Give the number of lines in the listing that contain "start", with no other words.

_THE RECORDS_
===

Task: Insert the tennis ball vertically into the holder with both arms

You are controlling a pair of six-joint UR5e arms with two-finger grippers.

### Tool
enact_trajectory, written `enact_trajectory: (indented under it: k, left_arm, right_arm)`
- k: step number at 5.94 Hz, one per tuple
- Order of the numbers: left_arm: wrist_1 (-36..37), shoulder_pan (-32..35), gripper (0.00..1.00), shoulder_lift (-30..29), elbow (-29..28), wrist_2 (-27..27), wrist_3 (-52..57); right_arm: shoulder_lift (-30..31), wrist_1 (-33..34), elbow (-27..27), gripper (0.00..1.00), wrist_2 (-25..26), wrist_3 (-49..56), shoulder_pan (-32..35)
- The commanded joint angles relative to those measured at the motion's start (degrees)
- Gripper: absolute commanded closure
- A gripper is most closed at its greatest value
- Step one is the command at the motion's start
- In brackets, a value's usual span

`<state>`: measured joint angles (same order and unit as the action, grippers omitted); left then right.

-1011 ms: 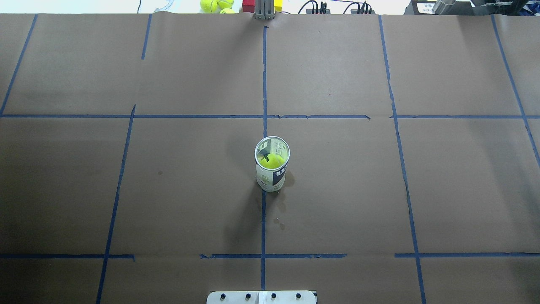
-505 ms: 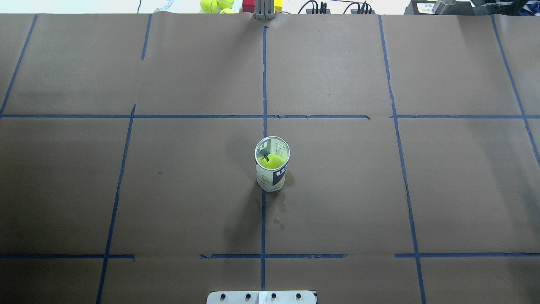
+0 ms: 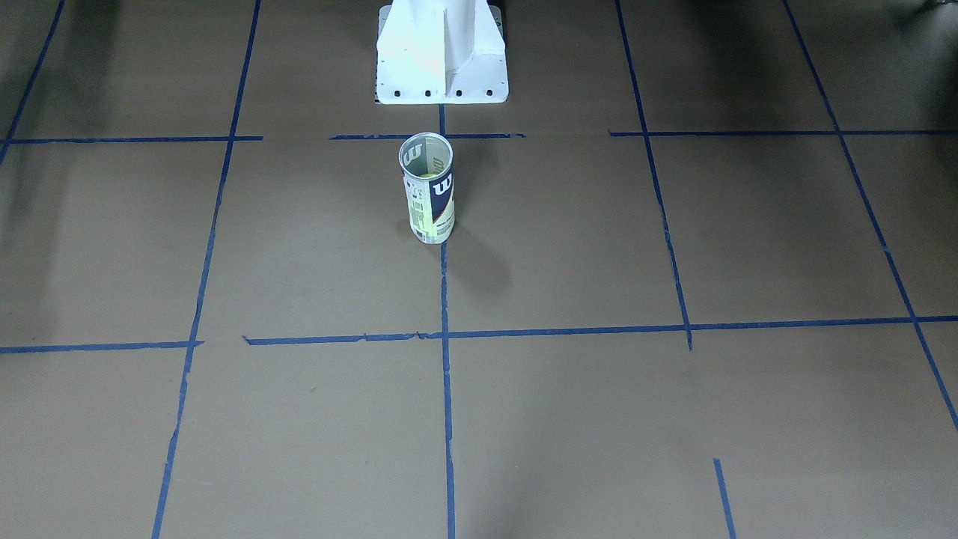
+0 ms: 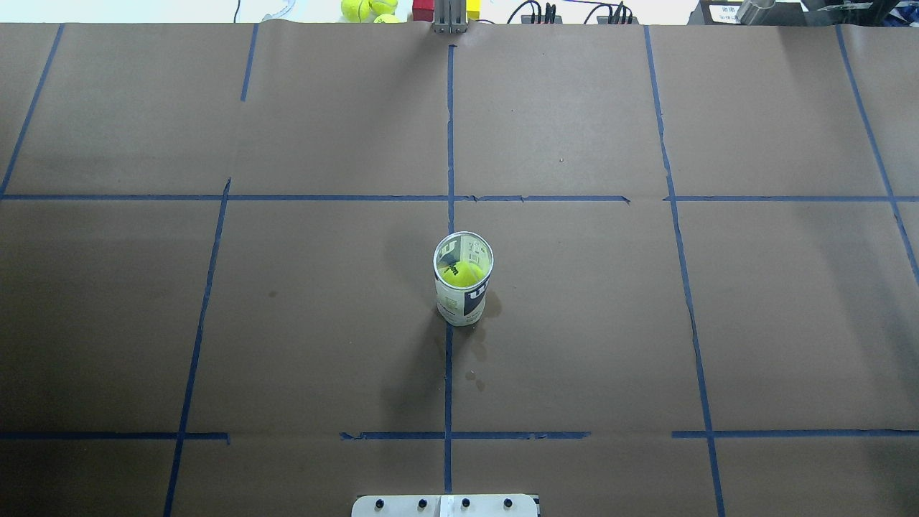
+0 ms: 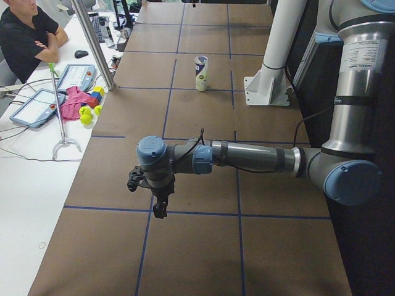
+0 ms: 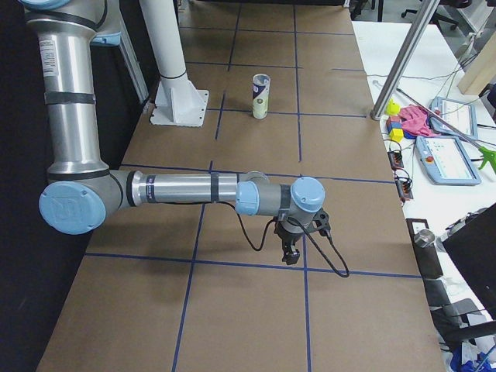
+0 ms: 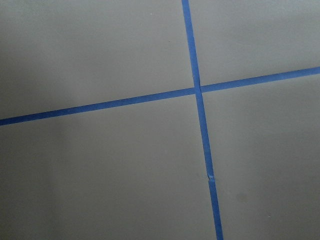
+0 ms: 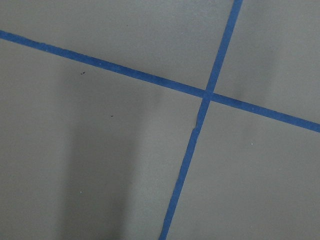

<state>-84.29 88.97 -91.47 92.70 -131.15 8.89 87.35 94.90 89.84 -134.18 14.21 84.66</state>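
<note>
The holder (image 4: pixel 463 291) stands upright on the centre tape line of the brown table, also seen in the front view as the holder (image 3: pixel 429 193). The tennis ball (image 4: pixel 462 272) sits inside it, visible through the open top. Both arms are far from the holder, stretched low over the table ends. The left gripper (image 5: pixel 160 208) hangs over a tape crossing in the left side view. The right gripper (image 6: pixel 291 254) hangs likewise in the right side view. I cannot tell whether either is open or shut. Both wrist views show only bare paper and blue tape.
The white robot base (image 3: pixel 441 56) stands just behind the holder. Spare tennis balls (image 4: pixel 367 8) and coloured blocks (image 5: pixel 94 98) lie beyond the table's far edge, near a metal pole (image 5: pixel 92 43). A seated person (image 5: pixel 24 37) and tablets are at the side desk.
</note>
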Motion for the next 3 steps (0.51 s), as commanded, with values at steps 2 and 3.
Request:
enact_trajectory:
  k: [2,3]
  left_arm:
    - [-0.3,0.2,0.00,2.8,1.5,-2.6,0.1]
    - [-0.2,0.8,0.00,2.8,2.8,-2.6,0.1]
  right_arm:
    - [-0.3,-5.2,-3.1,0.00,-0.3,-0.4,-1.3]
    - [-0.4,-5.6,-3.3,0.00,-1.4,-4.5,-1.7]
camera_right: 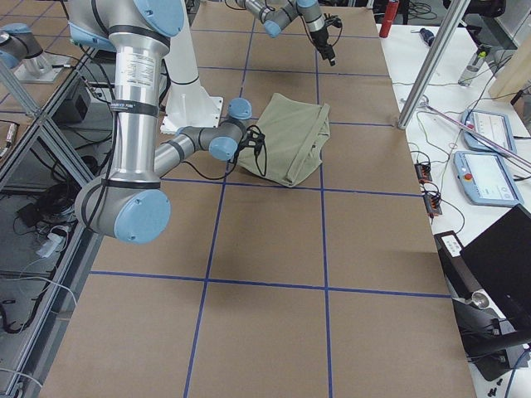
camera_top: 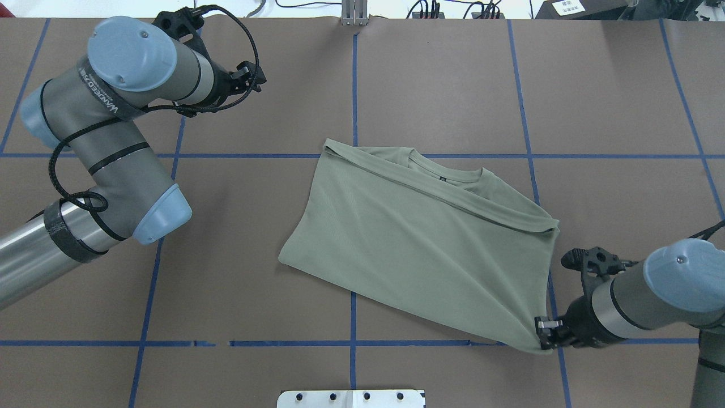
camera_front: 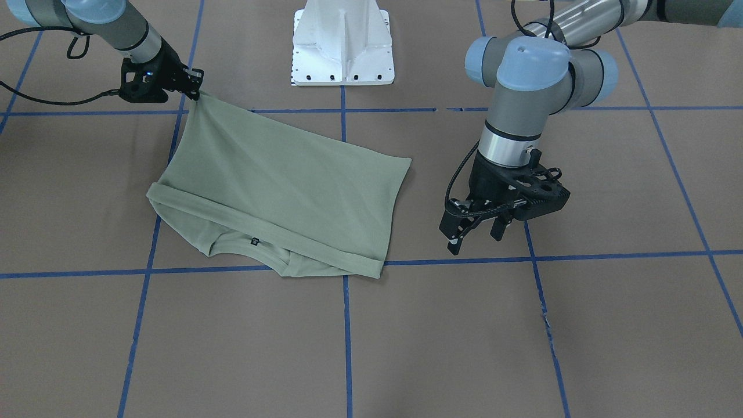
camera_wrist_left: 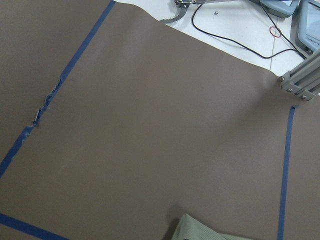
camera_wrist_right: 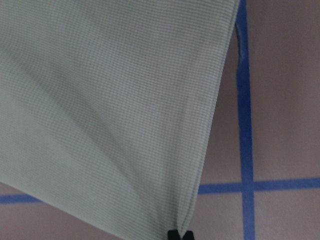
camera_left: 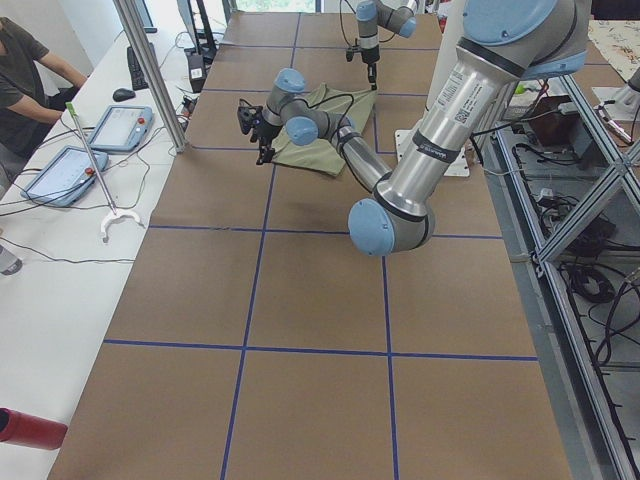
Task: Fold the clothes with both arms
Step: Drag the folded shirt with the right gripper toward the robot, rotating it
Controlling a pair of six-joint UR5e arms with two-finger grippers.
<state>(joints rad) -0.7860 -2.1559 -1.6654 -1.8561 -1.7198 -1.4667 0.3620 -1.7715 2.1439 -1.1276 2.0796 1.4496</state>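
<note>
The right gripper (camera_top: 545,334) is pinched shut on one hem corner of the sage-green long-sleeved shirt (camera_top: 419,238), drawing that corner into a taut peak toward the robot's edge of the tabletop (camera_top: 442,73). The rest of the garment lies folded about the tabletop's middle, its round neckline and black neck label (camera_front: 253,241) turned toward the operators' edge, with a rolled fold running beside them. The left gripper (camera_front: 477,237), fingers parted and holding nothing, points down over bare tabletop just off the shirt's opposite side edge, not touching the cloth. Brown surface crossed by blue tape lines (camera_front: 346,331) lies open on every side of the shirt. The white pedestal base (camera_front: 343,43) stands at the robot's edge, apart from the fabric.
</note>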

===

_RESULT OF THIS TASK_
2